Most of my mornings involve time listening to audiobooks while working out. These are my favorites from 2018. Most were published in 2018 or recently. My tastes currently run toward history and biographies. Perhaps you will find some inspiration for your next read. I've included links to Amazon. All of these are first rate.
1. Bad Blood: Secrets and Lies in a Silicon Valley Startup, by John Carreyrou. This is the riveting story of the rise and fall of Theranos and its founder, Elizabeth Holmes. They claimed to have developed proprietary technology for blood tests from finger stick samples. This book reads like a novel and is difficult to put down. There are many lessons about life and business in this book--many of them about what not to do. The famous lawyers involved do not cover themselves or the legal profession with glory. Highly recommended.
2. The Shipwreck Hunter: A Lifetime of Extraordinary Discoveries on the Ocean Floor, by David Mearns. This is the story of the career of David Mearns, who is, as the title indicates, a shipwreck hunter. He has located the wrecks of many famous ships, including the Hood, the Bismark, and the Sydney. I was unaware of Mearns before reading this book, but his life is truly extraordinary. Very well written and written with a lot of compassion for the victims. It also reads like a novel (well, actually, a collection of short stories), and is difficult to put down.
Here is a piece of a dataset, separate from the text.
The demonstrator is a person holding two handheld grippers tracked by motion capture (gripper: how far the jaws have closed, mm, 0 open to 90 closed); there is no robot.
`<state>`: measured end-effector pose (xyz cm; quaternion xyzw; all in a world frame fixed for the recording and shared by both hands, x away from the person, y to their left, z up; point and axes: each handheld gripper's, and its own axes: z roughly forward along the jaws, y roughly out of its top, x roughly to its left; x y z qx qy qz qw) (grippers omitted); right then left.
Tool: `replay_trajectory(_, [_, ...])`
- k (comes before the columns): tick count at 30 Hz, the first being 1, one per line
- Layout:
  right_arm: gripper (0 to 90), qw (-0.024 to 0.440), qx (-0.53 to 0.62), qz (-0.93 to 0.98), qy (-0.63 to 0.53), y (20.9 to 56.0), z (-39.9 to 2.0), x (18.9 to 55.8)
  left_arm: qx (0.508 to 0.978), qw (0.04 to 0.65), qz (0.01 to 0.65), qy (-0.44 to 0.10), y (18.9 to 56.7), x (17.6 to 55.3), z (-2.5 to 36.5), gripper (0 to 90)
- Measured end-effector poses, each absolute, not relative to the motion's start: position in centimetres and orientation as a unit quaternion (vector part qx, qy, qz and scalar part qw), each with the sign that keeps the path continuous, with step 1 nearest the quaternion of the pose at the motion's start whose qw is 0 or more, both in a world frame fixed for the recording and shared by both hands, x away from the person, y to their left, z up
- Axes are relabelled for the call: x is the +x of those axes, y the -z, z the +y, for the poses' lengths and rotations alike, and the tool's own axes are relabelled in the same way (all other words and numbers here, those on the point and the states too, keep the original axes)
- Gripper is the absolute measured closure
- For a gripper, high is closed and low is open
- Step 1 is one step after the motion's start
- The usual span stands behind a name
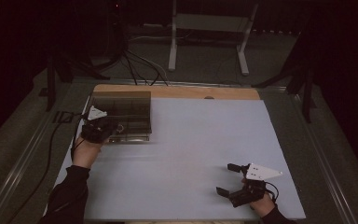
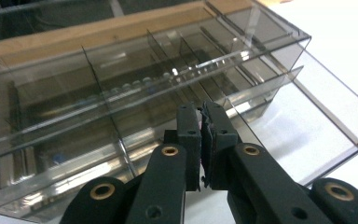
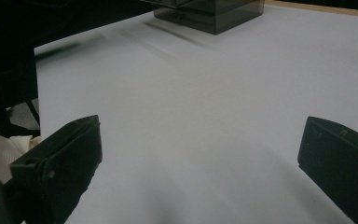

3. Ship of Fools, by Tucker Carlson. This shortish book by Fox News contributor Tucker Carlson (let's get the Fox News connection out of the way) is pretty outstanding. It explains quite lucidly how our country is being led, literally, by a ship of fools from both parties. Carlson explains that, by abandoning mainstream America, both parties sowed the seeds that allowed Trump to be elected. Carlson's analysis of how liberals have largely abandoned the working class and liberal ideas (such as an expansive reading of the First Amendment) hits the mark. In other words, this is probably a more informative book for liberals than for the Fox News crowd. It will make you think.
4. Rocket Men: The Daring Odyssey of Apollo 8 and the Astronauts Who Made Man's First Journey to the Moon, by Robert Kurson. Having grown up in the 1960s, it's not surprising that I'm a space program junkie. Apollo 8 (we have just reached the 50th anniversary of the mission) was daring and audacious. The book tells the story well. It was a time when our country dreamed big and seemed capable of accomplishing almost anything. I miss those days and rue the squandered opportunities about what we could have and should have accomplished in the intervening half century.
5. Mission: Jimmy Stewart and the Fight for Europe, by Robert Matzen. This book is about Jimmy Stewart's service in the Army Air Corps in World War II, a subject that Stewart did not discuss much in his lengthy career after the war. Stewart was a true patriot, literally having to fight for the right to fight for his country. And he did not fly a desk--he flew B-24 Liberators. A really great book.
6. The Accidental President: Harry S. Truman and the Four Months That Changed the World, by A.J. Baime. So much has been written about Harry Truman that I wondered if there would be anything new here. But, then again, I really like A.J. Baime. Baime focuses on the first four months of the Truman Administration after Truman became President on the unexpected death of FDR in April 1945. Baime ably makes the case that those four months set into motion events that would shape the remainder of the 20th Century and beyond. The book is well-written and really moves along.
7. The Age of Eisenhower: America and the World in the 1950s, by William I. Hitchcock. As the author notes, President Eisenhower has risen steadily in recent years in the historical rankings of presidents. The book focuses mainly on Ike's years in office, not on his outstanding military career. Hitchcock's balanced treatment demonstrates that Eisenhower faced many challenges during his presidency. Eisenhower approached them cautiously and with a steady hand. Given what we have dealt with in the 21st Century, a return to the Eisenhower approach would be very welcome--even though it does not appear to be on the horizon.
8. Three Days in Moscow: Ronald Reagan and the Fall of the Soviet Empire, by Brett Baier and Catherine Whitney. Yes, it's that Brett Baier of Fox News. Do not let that dissuade you from reading this book. The book focuses on a speech President Reagan made to university students in Moscow focusing on freedom and liberty near the end of his presidency. The speech was truly a remarkable event--given that Reagan bashed the Soviet Union as an "evil empire" upon taking office--and an event that would largely be lost to the sands of time but for this book. The book provides a fairly intimate look at the relationship between Reagan and Gorbachev--two very different men who somehow found a way to work together. They (along with George H.W. Bush and Margaret Thatcher) made the world seem to work for a short period of time. Unfortunately, Putin (and others) came along and it did not last. The book moves along well and is well-written.